There is no problem with memcpy other than that you can't use a null pointer. You can memcpy zero bytes as long as the pointer is valid. This works in a good many circumstances; just not circumstances where the empty array is represented by not having an address at all.
For instance, say we write a function that rotates an array: it moves the low M bytes to the top of the array, and shuffles the remaining M - N bytes down to the bottom. This function will work fine with the zero byte memmove or memcpy operations in the special case when N == 0, because the pointer will be valid.
Now say we have something like this:
struct buf {
char *ptr;
size_t size;
};
we would like it so that when the size is zero, we don't have an allocated buffer there. But we'd like to support a zero sized memcpy in that case: memcpy(buf->ptr, whatever, 0) or in the other direction likewise.

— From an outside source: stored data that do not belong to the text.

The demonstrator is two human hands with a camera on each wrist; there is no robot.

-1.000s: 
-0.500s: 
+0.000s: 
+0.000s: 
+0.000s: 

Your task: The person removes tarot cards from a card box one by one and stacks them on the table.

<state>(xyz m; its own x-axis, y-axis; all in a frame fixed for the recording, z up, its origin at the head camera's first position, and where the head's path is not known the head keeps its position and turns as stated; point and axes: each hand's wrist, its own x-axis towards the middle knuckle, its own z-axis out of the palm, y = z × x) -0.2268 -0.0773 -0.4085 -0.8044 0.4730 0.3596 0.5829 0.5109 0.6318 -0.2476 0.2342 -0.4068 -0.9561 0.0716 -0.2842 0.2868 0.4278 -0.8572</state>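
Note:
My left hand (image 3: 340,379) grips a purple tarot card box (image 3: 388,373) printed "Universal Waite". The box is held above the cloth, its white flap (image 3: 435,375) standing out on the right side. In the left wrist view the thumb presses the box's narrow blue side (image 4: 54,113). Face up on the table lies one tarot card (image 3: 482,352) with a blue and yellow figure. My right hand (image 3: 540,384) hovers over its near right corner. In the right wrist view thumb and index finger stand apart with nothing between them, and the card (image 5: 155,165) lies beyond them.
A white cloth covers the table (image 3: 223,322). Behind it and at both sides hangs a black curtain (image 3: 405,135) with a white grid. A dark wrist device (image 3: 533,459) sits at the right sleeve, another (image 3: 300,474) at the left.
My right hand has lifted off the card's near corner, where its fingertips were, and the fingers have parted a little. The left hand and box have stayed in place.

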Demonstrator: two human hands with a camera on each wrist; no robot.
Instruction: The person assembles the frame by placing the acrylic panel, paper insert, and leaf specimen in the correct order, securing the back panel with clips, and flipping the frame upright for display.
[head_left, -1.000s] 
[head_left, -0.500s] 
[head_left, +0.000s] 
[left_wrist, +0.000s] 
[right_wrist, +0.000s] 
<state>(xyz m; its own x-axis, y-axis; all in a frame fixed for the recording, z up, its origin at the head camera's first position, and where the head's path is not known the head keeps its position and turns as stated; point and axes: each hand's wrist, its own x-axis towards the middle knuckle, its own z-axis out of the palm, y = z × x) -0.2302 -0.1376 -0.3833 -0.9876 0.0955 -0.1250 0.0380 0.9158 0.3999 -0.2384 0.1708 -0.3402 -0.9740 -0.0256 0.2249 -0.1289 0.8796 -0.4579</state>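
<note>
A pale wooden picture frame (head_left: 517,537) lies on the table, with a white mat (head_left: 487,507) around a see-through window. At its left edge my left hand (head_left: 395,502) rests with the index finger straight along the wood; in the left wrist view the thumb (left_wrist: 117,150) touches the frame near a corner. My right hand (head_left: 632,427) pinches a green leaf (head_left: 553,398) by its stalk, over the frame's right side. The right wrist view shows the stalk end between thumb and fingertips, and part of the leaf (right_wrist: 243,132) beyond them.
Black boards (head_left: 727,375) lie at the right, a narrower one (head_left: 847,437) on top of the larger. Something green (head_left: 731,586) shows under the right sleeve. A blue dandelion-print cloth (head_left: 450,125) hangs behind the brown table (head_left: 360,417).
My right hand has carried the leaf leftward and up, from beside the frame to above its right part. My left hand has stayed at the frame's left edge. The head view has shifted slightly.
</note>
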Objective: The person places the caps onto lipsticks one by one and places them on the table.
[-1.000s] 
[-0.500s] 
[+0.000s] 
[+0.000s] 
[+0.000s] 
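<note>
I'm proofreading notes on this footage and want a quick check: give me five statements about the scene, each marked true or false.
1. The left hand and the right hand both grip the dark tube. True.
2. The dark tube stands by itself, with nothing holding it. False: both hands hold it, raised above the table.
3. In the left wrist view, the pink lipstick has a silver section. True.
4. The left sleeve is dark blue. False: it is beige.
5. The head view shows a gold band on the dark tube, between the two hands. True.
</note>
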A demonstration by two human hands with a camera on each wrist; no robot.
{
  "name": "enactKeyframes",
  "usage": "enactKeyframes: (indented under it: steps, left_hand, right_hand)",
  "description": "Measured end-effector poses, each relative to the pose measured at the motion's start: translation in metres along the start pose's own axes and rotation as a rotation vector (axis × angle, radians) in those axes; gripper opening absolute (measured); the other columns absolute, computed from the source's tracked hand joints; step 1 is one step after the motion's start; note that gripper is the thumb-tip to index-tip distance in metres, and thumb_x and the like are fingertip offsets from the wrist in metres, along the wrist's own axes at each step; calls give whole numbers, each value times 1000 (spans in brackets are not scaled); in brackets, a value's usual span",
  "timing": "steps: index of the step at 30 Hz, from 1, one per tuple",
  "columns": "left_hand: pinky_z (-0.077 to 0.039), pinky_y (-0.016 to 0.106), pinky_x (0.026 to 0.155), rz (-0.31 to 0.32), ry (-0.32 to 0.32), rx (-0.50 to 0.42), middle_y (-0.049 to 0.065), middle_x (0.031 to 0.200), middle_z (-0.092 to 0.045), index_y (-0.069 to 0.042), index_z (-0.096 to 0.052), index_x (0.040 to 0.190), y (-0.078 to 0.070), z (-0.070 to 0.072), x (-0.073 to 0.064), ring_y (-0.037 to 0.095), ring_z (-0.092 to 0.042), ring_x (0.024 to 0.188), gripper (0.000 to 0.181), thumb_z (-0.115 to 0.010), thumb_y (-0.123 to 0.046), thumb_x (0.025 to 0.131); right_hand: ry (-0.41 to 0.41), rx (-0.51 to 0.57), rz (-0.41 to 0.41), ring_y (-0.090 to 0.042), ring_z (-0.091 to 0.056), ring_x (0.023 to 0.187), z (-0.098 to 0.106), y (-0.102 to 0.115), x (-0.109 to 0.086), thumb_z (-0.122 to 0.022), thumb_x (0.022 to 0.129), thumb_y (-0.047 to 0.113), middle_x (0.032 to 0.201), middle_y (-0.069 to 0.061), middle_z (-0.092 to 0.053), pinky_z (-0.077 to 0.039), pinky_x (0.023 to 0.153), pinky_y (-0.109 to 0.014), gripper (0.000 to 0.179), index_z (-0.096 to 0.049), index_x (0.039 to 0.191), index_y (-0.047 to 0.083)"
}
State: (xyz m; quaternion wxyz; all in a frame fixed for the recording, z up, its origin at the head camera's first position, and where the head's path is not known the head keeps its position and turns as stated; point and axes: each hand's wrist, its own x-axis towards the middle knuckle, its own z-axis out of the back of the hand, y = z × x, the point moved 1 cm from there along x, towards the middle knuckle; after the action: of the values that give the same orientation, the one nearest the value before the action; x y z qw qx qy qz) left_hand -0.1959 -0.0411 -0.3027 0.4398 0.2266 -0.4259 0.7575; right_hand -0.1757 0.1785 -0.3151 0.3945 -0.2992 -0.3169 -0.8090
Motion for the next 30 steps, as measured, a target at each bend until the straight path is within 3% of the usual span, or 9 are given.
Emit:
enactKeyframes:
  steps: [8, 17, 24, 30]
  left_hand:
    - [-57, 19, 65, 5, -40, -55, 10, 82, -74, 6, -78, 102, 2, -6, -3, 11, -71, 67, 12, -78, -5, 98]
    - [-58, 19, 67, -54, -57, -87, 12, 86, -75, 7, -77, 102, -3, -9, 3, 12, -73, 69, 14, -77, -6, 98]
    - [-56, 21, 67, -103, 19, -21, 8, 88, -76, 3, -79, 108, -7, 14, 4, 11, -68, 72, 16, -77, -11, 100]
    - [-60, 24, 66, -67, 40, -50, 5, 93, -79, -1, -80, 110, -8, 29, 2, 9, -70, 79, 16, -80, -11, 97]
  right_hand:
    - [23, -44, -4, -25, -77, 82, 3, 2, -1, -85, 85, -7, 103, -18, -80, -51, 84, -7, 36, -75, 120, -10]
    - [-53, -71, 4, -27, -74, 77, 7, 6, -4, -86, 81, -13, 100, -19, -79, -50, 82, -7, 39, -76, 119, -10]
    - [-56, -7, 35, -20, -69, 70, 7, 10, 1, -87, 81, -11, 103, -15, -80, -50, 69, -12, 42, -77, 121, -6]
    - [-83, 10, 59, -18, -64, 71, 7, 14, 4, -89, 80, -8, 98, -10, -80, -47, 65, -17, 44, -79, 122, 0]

We now have to check for buf->ptr being buf in the code that deals with resizing.
Here is a snag in the C language related to zero sized arrays. The call malloc(0) is allowed to return a null pointer, or a non-null pointer that can be passed to free.
oops! In the one case, the pointer may not be used with a zero-sized memcpy; in the other case it can.
This also goes for realloc(NULL, 0) which is equivalent to malloc(0).
And, OMG I just noticed ...
In C99, this was valid realloc(ptr, 0) where ptr is a valid, allocated pointer. You could realloc an object to zero.
I'm looking at the April 2023 draft (N3096). It states that realloc(ptr, 0) is undefined behavior.
N2464 [0]: there was lots of implementation divergence on what realloc(ptr, 0) did (especially with BSD, which allegedly doesn't free the memory at all?), so they just declared it UB.
Is there a rationale for a memory allocator to support zero sized allocations? Is this really just about providing a "technically" valid pointer for the pointer/size pair structure? To me it seems any address is a potentially valid pointer to a zero-sized object. Do allocators really keep track of these null allocations? That would require keeping state for every single address in the worst case...
It's very strange. I wrote my own memory allocator and I can't figure out the right way to handle this. Eliminating the need for these "technically" valid pointers that can't actually be accessed because they're zero sized seems like the better solution.
> When did that happen?
More importantly, why did that happen? People have told me that I should care about the C standards committee because they take backwards compatibility very seriously. Then they come out with breaking changes like these.
This is basically the "define pointer arithmetic for invalid pointers". Which as pointed out in that section, doesn't solve completely the FFI problem.
A fun additional twist to this is that dereferencing nullptr is valid in WebAssembly, and actual data can in fact end up there, though ideally it never will.
If you ensure that the 'zero page' (so to speak) is empty you can also exploit this property for optimizations, and in some cases the emscripten toolchain will do so.
i.e. if you have
struct MyArray<T> {
uint length;
T items[0];
}
you can elide null pointer checks and just do a single direct bounds check before dereferencing an element, because for a nullptr, (&ptr->length) == nullptr, and if you reserve the zero page and keep it empty, (nullptr)->length == 0.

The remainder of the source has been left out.